> **Problem**:
Only one stretch of the data below is needed. Output the lines from the one with "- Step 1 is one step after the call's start" up to and including the one with "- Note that", exactly as they stand.
*** Opening of Information shown ***
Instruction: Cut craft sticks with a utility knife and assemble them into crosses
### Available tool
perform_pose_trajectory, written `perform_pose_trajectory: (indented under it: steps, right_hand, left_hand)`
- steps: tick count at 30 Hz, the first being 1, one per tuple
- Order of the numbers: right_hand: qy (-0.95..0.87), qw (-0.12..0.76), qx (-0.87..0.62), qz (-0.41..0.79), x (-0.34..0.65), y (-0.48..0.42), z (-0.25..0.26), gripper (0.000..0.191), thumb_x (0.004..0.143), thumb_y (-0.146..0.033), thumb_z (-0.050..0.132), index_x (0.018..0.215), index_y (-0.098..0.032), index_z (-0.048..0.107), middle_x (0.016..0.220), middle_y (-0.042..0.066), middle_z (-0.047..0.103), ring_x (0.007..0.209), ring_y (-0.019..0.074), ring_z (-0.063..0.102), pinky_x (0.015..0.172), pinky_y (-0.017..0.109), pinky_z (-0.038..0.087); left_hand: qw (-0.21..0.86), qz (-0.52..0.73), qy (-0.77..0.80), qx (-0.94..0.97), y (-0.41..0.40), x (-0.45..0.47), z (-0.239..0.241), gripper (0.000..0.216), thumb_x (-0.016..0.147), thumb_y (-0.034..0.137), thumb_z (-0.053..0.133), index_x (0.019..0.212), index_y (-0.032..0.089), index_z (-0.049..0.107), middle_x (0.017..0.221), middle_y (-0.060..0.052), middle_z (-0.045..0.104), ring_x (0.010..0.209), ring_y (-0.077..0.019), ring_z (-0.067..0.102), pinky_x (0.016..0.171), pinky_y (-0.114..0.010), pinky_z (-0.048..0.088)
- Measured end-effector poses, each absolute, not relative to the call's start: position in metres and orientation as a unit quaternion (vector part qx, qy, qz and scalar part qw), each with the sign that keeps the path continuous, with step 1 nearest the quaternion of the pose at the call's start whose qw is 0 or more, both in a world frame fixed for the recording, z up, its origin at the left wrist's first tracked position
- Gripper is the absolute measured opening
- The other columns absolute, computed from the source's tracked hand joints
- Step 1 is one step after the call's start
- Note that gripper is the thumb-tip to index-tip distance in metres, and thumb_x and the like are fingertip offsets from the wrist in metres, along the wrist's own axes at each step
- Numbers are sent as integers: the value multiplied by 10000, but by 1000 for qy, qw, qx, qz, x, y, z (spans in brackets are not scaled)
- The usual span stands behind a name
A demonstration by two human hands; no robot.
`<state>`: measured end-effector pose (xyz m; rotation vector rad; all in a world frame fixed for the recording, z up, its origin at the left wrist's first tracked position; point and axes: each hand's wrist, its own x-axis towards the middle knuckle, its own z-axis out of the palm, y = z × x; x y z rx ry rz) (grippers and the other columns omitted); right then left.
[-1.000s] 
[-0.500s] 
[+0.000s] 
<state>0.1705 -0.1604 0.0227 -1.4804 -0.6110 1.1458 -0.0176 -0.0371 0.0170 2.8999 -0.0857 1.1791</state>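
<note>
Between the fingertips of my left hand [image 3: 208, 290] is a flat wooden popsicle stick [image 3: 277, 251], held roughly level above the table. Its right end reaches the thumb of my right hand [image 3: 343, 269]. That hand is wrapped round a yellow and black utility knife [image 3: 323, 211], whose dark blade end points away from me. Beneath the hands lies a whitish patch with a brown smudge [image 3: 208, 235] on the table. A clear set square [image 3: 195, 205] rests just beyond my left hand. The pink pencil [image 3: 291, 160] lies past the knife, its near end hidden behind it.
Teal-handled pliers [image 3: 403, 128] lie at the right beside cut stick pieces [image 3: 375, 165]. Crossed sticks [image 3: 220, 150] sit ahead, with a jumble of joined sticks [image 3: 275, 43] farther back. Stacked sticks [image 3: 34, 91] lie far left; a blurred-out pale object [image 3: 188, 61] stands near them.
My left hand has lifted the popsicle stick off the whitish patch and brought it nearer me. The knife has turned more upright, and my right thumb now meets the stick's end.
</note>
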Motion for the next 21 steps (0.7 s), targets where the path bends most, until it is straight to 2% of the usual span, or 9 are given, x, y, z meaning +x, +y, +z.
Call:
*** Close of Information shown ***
> **Answer to this task**:
- Step 1 is one step after the call's start
- Note that gripper is the thumb-tip to index-tip distance in metres, and thumb_x and the like are fingertip offsets from the wrist in metres, along the wrist's own axes at each step

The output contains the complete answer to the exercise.